# NYS to legalize Medical Marijuana??



## max316420 (Nov 14, 2010)

Does anyone know the status of the legalization of Medical Marijuana in NYS??


----------



## dam612 (Nov 14, 2010)

when pigs fly


----------



## thegersman (Nov 14, 2010)

dam612 said:


> when pigs fly


their own Lear Jets...


----------



## max316420 (Nov 14, 2010)

well those aren't very promising words......


----------



## researchkitty (Nov 14, 2010)

I believe that cultivation is just a misdemeanor in New York. That's pretty good for a grower, year?


----------



## dam612 (Nov 14, 2010)

researchkitty said:


> I believe that cultivation is just a misdemeanor in New York. That's pretty good for a grower, year?

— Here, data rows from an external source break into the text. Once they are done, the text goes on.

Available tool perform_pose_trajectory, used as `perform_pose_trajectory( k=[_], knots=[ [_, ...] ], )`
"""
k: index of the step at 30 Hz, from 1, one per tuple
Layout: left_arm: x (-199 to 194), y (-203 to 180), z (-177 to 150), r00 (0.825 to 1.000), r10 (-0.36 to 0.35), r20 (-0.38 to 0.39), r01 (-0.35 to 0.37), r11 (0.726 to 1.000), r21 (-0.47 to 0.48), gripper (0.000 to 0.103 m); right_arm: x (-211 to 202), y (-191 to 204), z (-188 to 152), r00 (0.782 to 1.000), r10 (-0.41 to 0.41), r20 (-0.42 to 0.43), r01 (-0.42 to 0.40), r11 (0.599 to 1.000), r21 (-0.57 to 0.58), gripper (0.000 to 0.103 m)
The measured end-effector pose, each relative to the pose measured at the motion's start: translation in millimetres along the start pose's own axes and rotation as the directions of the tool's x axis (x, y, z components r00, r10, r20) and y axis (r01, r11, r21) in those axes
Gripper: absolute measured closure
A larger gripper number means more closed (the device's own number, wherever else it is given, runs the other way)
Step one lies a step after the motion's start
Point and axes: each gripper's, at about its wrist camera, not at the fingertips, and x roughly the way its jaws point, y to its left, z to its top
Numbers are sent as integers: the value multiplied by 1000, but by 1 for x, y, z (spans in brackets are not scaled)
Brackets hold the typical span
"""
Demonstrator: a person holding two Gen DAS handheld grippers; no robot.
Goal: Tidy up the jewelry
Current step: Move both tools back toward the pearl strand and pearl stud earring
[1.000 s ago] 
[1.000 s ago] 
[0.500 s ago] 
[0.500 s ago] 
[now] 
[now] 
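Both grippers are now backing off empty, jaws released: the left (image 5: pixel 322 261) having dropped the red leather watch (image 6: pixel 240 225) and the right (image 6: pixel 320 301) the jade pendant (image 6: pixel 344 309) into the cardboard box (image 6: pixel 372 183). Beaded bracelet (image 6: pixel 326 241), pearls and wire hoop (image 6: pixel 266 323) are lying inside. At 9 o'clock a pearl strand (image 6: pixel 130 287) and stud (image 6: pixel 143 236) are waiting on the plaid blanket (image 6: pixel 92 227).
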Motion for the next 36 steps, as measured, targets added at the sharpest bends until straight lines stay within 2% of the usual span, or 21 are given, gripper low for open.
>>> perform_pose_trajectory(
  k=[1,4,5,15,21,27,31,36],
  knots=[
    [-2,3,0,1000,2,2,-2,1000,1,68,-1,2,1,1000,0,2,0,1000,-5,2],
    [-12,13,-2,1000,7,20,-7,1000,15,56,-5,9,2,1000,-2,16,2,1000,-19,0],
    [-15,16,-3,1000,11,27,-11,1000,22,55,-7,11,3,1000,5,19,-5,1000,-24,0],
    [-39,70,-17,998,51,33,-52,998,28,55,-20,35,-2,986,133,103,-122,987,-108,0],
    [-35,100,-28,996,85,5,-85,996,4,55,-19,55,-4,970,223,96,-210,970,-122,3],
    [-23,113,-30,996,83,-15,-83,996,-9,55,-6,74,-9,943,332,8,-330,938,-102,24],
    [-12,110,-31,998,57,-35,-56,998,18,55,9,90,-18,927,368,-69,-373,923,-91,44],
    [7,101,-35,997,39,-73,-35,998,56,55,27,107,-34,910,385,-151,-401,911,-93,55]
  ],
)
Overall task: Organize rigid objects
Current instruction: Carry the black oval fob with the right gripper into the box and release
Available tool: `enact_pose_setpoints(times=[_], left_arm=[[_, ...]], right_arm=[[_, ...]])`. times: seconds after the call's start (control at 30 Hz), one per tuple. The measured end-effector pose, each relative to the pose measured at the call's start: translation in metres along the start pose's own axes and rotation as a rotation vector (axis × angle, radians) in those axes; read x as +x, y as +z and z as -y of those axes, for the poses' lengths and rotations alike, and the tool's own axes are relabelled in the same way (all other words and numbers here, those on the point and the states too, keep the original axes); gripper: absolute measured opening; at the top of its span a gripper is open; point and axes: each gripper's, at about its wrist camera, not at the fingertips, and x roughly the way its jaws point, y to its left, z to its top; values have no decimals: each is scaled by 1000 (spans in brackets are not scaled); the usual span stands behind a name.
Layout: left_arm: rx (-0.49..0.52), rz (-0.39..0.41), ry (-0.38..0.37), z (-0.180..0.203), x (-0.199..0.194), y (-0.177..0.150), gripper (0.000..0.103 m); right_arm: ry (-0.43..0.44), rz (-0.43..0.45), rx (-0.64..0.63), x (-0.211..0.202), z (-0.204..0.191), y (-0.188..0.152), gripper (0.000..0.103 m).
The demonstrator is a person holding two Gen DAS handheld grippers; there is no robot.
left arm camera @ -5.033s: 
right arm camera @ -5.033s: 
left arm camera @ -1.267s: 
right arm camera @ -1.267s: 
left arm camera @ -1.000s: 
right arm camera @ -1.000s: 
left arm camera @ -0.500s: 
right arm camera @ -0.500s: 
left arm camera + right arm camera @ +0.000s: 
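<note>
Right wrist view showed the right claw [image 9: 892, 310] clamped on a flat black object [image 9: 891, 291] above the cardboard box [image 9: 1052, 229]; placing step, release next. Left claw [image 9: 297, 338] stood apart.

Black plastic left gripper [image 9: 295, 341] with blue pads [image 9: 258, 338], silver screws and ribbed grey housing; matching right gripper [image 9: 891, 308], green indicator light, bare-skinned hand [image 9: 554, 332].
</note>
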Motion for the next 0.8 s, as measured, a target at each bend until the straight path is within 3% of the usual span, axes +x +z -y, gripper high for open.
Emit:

that bs, get caught growing and they will snip your plants at the base, weigh the wet/full plant and charge you with the corresponding weight, My boy got "10lbs" of marijuana from plants that werent even flowering.... 10k bail, the DA said he was lucky it wasnt more. His first mess with the law so he just got fines and 3years probabtion, guess it coulda been worse but have some priors and your fucked...


----------



## researchkitty (Nov 14, 2010)

http://norml.org/index.cfm?wtm_view=&Group_ID=4554

I was right, but only when referring to small amounts. Under an ounce is a misdemeanor. That'd be a half of an auto flower lol............


----------



## SlickMick (Nov 14, 2010)

man fuck NY they are ridiculous. CA im considered a patient and in NY im considered a felon, b/s man. i gotta move to cali every so often. you should to.


----------



## max316420 (Nov 14, 2010)

dam612 said:


> that bs, get caught growing and they will snip your plants at the base, weigh the wet/full plant and charge you with the corresponding weight, My boy got "10lbs" of marijuana from plants that werent even flowering.... 10k bail, the DA said he was lucky it wasnt more. His first mess with the law so he just got fines and 3years probabtion, guess it coulda been worse but have some priors and your fucked...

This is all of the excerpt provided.